MAKASSAR, BUKAMATANEWS - Kemacetan parah kembali mewarnai perbatasan Kabupaten Gowa dan Kota Makassar pada Jumat pagi (26/9/2025). Jalur vital penghubung dua daerah ini “dicekik” oleh lonjakan kendaraan yang didominasi pengantar anak sekolah dan pekerja kantoran.
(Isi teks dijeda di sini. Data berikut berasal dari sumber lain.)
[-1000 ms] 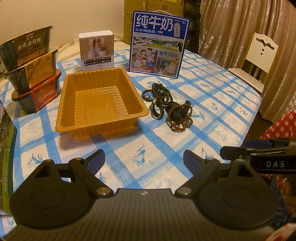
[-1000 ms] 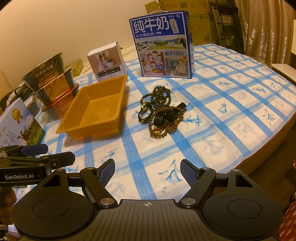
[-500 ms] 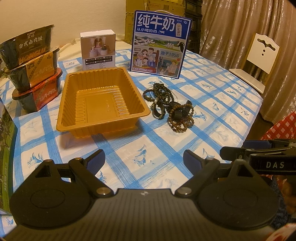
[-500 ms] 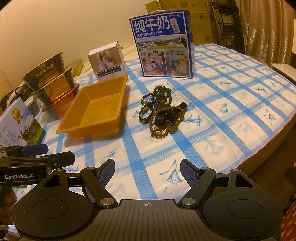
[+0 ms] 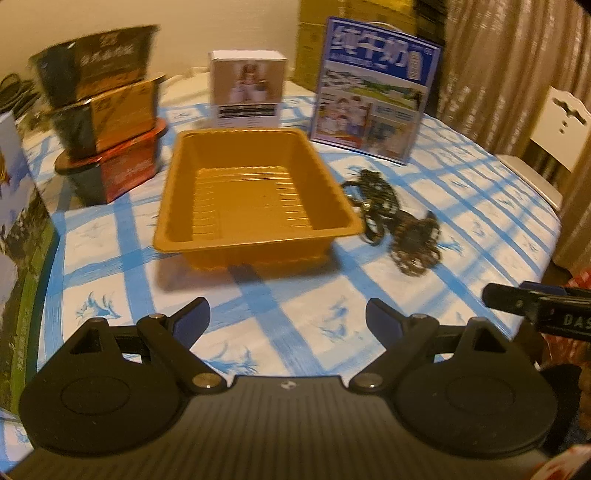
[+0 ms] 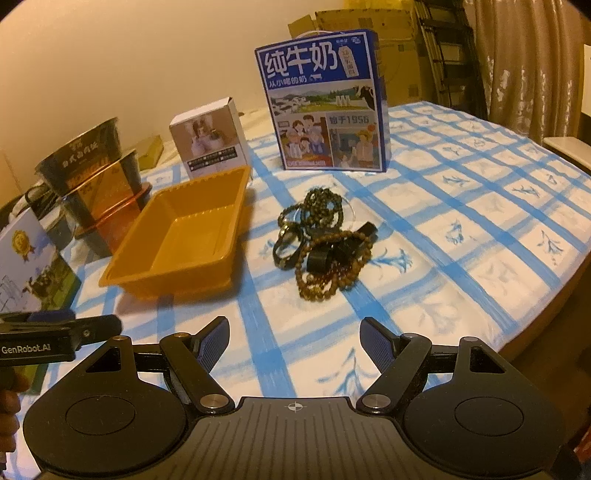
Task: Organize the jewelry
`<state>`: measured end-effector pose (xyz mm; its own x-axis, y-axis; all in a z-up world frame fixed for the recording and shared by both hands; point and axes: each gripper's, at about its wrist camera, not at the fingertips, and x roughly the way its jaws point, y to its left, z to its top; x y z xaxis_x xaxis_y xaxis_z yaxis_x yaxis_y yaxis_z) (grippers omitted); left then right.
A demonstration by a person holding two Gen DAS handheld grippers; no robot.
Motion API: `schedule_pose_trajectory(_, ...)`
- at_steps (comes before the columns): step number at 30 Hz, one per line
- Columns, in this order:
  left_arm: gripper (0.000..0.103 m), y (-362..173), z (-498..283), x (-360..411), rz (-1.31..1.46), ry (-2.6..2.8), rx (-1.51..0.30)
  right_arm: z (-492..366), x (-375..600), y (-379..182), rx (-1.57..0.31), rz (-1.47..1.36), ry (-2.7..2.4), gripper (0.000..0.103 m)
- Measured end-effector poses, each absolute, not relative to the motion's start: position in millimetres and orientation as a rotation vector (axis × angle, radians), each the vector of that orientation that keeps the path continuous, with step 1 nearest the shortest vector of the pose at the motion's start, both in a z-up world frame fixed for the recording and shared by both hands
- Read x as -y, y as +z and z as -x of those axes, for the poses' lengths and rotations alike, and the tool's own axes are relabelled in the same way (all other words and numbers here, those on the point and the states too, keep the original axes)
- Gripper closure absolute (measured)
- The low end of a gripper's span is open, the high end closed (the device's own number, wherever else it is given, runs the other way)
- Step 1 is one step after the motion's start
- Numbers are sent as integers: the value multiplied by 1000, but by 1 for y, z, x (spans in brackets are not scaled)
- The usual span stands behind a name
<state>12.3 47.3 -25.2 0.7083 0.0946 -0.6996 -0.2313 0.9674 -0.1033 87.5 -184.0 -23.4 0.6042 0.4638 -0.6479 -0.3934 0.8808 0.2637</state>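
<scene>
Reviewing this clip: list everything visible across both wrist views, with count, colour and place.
Tray: 1, orange, empty, on the table left of the jewelry.
Jewelry pile: 1 tangle of brown and dark bead strands plus black pieces, exact count unclear, on the cloth beside the tray.
Milk carton: 1, blue, upright behind the jewelry.
Small box: 1, white, behind the tray.
Noodle bowls: 3 stacked, black, gold and red, left of the tray.
Printed box: 1, far left edge.
Tablecloth: 1, white with blue checks.
Chair: 1, white, right of the table.
Curtain: beige, background.
Cardboard boxes: count unclear, background.
Left gripper: black, open, empty.
Right gripper: black, open, empty.
</scene>
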Motion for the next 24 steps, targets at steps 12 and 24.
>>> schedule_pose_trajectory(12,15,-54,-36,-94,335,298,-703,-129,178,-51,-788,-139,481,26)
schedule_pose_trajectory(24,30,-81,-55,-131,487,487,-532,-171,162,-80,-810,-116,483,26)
Pantauan di lapangan menunjukkan kepadatan mulai terjadi sejak pukul 06.30 WITA. Arus kendaraan dari arah Gowa dan Kanal kian menumpuk hingga menjelang pukul 08.00 WITA. Bagi warga yang melintas setiap hari, kondisi ini sudah menjadi rutinitas yang tak terelakkan.

“Biasanya karena banyak siswa mau berangkat ke sekolah, jadi motor dan mobil numpuk,” ujar seorang juru parkir yang enggan disebutkan namanya.

Untuk meredam kepadatan, Polres Gowa menurunkan enam petugas Satlantas bersama Dinas Perhubungan ke titik rawan. Bripka Rahman, salah satu personel yang bertugas, membenarkan bahwa kemacetan terparah kerap terjadi pada hari Senin, bahkan antrean kendaraan bisa mengular hingga sekitar satu kilometer.

“Langkah yang kami ambil adalah menutup jalur putar balik di lokasi kemacetan. Ini cukup efektif mencegah penumpukan kendaraan yang ingin berbalik arah, sehingga arus utama tetap mengalir,” jelasnya.

Ia juga menegaskan imbauan kepada seluruh pengguna jalan agar mematuhi arahan petugas. “Melawan arus hanya akan memperparah kemacetan dan membahayakan diri sendiri serta pengendara lain,” tegas Bripka Rahman.

Kemacetan di kawasan perbatasan ini diperkirakan masih akan terus berulang selama jam sibuk, terutama pada awal pekan. Warga diimbau untuk mengatur waktu perjalanan lebih awal agar terhindar dari puncak kepadatan.